Generally, reshape() is a pretty handy function (note that this function is in the stats package; there is also another package called reshape2, but it doesn’t have a function called reshape). I recently noticed that it doesn’t work quite the way I was expecting, though…
Let’s say I have some data from a super boring longitudinal study with 5 subjects assessed on two measures (a and b) over three timepoints. And let’s say I only actually assessed measure b at times 1 and 3, so there’s no data for b at time 2.
n <- 5 # sample size
# generate random data for measure A at all three timepoints, and measure B at times 1 and 3
data <- data.frame(subj=1:n, a_1=rnorm(n), a_2=rnorm(n), a_3=rnorm(n), b_1=rnorm(n), b_3=rnorm(n))

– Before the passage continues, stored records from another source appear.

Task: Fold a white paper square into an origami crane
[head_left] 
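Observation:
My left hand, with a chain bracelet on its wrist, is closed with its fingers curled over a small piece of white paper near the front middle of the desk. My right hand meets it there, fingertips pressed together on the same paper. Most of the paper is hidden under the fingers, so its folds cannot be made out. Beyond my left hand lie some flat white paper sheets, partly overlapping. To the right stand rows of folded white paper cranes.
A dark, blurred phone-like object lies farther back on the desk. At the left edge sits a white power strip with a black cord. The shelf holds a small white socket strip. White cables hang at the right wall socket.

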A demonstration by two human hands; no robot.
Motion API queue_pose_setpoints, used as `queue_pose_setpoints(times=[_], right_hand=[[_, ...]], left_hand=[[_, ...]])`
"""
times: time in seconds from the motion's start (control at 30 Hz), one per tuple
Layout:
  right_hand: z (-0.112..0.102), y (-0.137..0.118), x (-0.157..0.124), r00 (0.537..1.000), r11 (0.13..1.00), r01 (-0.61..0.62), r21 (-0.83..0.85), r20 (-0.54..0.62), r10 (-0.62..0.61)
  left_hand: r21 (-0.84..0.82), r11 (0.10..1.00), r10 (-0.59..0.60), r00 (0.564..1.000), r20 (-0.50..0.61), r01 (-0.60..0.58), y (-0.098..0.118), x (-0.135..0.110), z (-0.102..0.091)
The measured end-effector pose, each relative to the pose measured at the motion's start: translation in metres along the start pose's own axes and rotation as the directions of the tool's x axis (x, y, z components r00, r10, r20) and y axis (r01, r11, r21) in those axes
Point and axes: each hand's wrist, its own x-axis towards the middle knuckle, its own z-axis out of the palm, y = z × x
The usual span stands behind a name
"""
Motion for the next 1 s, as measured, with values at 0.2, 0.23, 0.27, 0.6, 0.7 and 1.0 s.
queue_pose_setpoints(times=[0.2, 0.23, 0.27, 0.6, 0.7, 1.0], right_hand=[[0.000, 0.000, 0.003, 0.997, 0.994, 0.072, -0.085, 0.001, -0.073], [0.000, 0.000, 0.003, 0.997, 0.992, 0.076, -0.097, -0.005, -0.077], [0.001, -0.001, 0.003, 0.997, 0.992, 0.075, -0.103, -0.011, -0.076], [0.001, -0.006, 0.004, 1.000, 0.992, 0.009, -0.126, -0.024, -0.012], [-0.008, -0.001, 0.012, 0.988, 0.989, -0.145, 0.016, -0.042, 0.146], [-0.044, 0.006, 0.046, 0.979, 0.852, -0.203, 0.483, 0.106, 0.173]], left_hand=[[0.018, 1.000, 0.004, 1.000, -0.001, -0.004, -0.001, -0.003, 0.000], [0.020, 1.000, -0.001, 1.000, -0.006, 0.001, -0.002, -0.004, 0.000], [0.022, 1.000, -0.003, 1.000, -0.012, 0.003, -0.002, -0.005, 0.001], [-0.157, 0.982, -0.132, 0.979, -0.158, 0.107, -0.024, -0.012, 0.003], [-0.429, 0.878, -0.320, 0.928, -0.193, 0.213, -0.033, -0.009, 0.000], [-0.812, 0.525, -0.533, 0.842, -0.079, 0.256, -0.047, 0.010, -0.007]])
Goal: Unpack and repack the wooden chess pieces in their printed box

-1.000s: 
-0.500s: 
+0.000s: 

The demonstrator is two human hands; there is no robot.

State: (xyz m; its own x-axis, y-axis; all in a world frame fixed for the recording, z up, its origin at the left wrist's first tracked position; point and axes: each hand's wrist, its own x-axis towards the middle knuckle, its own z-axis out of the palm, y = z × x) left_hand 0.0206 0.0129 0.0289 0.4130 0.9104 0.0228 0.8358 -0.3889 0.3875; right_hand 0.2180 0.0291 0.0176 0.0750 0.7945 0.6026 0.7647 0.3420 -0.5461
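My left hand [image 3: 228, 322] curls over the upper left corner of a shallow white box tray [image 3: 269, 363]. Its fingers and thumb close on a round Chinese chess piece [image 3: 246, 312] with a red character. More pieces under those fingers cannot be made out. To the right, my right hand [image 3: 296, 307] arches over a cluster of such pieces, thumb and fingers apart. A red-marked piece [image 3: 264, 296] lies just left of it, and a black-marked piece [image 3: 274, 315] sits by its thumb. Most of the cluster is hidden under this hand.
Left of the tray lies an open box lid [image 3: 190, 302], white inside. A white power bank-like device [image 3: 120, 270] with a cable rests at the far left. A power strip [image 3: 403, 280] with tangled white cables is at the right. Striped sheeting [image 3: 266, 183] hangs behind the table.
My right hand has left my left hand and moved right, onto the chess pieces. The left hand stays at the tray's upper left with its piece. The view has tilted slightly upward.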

I want to reshape the data to long format, with one column for each measure (a and b) and three rows for each participant, for the three timepoints. All participants should have NA for measure b on time 2, since it was not collected.
# reshape(data, varying=2:6, sep="_", direction="long")
I commented it out, but if you run the above command, it returns the error “Error in reshapeLong(data, idvar = idvar, timevar = timevar, varying = varying,: ‘varying’ arguments must be the same length”. It fails because there are only 2 times for b and 3 for a. I can fix that by adding an extra column of NAs for b_2:
data$b_2 <- NA
head(data)
## subj a_1 a_2 a_3 b_1 b_3 b_2
## 1 1 0.1130759 1.3168352 0.6017997 -2.3610015 -0.49012850 NA
## 2 2 2.0009421 0.7875619 -0.1601370 1.1072672 -0.50052236 NA
## 3 3 -0.6132944 1.1021857 0.2626477 0.6605574 0.02425462 NA
## 4 4 0.5200335 0.4082823 1.5374979 -0.1106323 0.03988946 NA
## 5 5 0.7429704 2.7038044 0.3422189 -0.9910181 0.23605807 NA
reshape(data, varying=2:7, sep="_", direction="long")
## subj time a b id
## 1.1 1 1 0.1130759 -2.36100146 1
## 2.1 2 1 2.0009421 1.10726721 2
## 3.1 3 1 -0.6132944 0.66055737 3
## 4.1 4 1 0.5200335 -0.11063231 4
## 5.1 5 1 0.7429704 -0.99101809 5
## 1.2 1 2 1.3168352 -0.49012850 1
## 2.2 2 2 0.7875619 -0.50052236 2
## 3.2 3 2 1.1021857 0.02425462 3
## 4.2 4 2 0.4082823 0.03988946 4
## 5.2 5 2 2.7038044 0.23605807 5
## 1.3 1 3 0.6017997 NA 1
## 2.3 2 3 -0.1601370 NA 2
## 3.3 3 3 0.2626477 NA 3
## 4.3 4 3 1.5374979 NA 4
## 5.3 5 3 0.3422189 NA 5
This returns a result that at first glance looks correct (it got it into long format for me), but you’ll notice that sep=“_" didn’t correctly retain the times. Time 3, not time 2, are listed as all NAs for measure b. It appears to use the order of the columns to determine the numbers for time rather than the value after the separator. In the help documentation, it says that sep is “used for guessing v.names and times arguments based on the names in varying,” which suggests to me that it should take the times from the varying variable names. But not so. User beware.